Cameroun: Sécurité alimentaire et nutritionnelle - Le pays se préserve de la famine

Offrir des régimes sains, abordables et durable est une priorité. Le ministre en charge de l'agriculture l'a déclaré vendredi lors de la célébration de la Journée mondiale dédiée.

Près de quatre millions de personnes sont en manque de nourriture et de moyens d'existence au Cameroun. Dans l'Extrême-Nord, le Nord et l'Adamaoua, les chocs climatiques et les perturbations des marchés sont les principales causes d'insécurité alimentaire. Dans le Sud-ouest et le Nord-ouest, les personnes déplacées internes et les populations hôtes ont un accès limité à la terre. L'analyse globale de la vulnérabilité et de la sécurité alimentaire réalisée sur l'ensemble du territoire camerounais en 2019 montre qu'environ 16% des ménages souffrent d'insécurité alimentaire (3,9 millions de personnes) dont 211 000 en situation grave).

Cette insécurité alimentaire affecte autant les villes que les campagnes (environ 22% des ménages ruraux et 10,5% des ménages urbains). Les régions septentrionales sont les plus exposées, avec : 33,7% des ménages dans l'Extrême-Nord, 15, 3% dans le Nord et 15,4% dans l'Adamaoua. La situation a été présentée vendredi dernier à Yaoundé par le ministre de l'Agriculture et du Développement rural (Minader), Gabriel Mbairobe, lors de la cérémonie commémorant la 40e édition de la Journée mondiale de l'Alimentation sous le thème : « Cultiver, nourrir, préserver.
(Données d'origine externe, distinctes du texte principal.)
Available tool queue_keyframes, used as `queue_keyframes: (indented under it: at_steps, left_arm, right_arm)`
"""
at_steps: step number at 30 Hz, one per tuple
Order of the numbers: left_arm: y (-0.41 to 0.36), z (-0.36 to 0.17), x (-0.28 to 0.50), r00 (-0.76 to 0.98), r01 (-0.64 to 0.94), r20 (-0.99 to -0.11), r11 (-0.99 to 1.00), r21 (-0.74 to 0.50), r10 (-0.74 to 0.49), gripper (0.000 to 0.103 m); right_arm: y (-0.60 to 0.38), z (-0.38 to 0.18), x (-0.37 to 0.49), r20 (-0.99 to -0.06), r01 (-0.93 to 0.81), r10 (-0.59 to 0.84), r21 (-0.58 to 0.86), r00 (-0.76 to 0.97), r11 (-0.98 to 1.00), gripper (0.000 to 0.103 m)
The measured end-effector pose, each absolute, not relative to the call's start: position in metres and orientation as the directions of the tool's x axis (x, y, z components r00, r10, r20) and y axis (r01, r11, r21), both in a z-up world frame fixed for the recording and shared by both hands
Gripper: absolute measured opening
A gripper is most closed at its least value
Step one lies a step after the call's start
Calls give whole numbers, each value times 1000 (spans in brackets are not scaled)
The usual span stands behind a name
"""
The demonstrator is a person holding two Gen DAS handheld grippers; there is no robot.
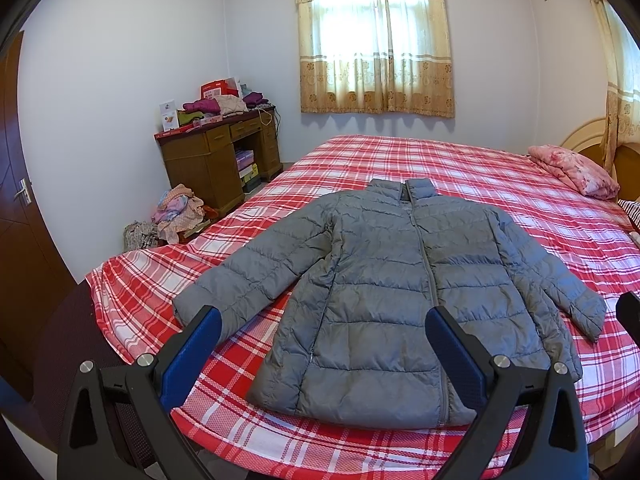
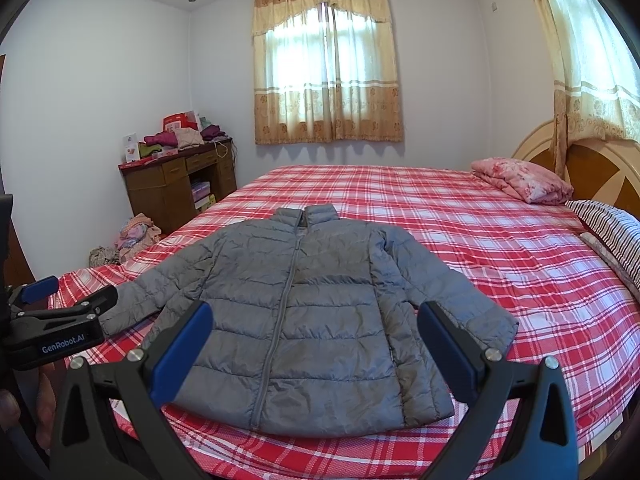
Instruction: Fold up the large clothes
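Note:
A grey puffer jacket (image 1: 384, 288) lies flat, zipped, front up on the red plaid bed (image 1: 500, 184), collar away from me, both sleeves spread out. It also shows in the right wrist view (image 2: 304, 320). My left gripper (image 1: 324, 320) is open and empty, held above the jacket's hem near the left sleeve. My right gripper (image 2: 314, 316) is open and empty above the hem on the right side. The left gripper (image 2: 68, 300) shows at the left edge of the right wrist view, by the left cuff.
A pink folded quilt (image 2: 524, 184) and a striped pillow (image 2: 612, 228) lie by the wooden headboard (image 2: 592, 164). A brown desk (image 1: 216, 156) piled with clothes stands at the far left, with a heap of clothes (image 1: 176, 212) on the floor.

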State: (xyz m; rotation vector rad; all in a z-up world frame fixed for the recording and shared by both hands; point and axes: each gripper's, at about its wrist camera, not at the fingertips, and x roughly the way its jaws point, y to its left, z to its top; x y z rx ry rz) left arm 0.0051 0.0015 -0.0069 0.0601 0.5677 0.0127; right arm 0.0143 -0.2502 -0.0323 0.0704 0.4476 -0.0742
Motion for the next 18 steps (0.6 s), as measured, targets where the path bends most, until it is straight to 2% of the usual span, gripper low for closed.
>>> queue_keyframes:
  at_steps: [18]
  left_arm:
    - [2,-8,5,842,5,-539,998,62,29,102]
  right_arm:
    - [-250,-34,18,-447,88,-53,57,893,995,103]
Ensemble, agir pour l'avenir ». Un sujet qui interpelle tout le monde selon la FAO, d'autant plus que « l'insécurité alimentaire et la faim ont un impact négatif sur les populations, leur bien-être et leur dignité ».

Vendredi dernier donc, des agriculteurs, « héros de l'alimentation » venus de nombreuses localités du pays ont été félicités et remerciés par la FAO et le Minader pour leur contribution dans la préservation de la sécurité alimentaire. Ils ont présenté les produits du terroir et leurs savoir-faire à l'esplanade du Musée national. L'on pouvait voir des produits issus des activité agro-pastorales et l'industrie-agro-alimentaire.

Côté gouvernement, Gabriel Mbairobe a indiqué que le Cameroun avait engagé un certain nombre d'actions pour juguler les problèmes de faim et malnutrition. Il y a notamment le développement des filières stratégiques comme le riz, maïs, manioc, pommes de terre, banane plantain, palmier à huile, oignon, légumineuses à graine, fruits et légumes. L'élevage des petits ruminants, la pêche artisanale et l'aquaculture. L'amélioration de la productivité et de la compétitivité des filières agricoles ainsi que la modernisation des petites exploitations familiales par la mise à la disposition des agriculteurs le matériel végétal et animal, les engrais les produits phytosanitaires et machines agricoles ne sont pas en reste.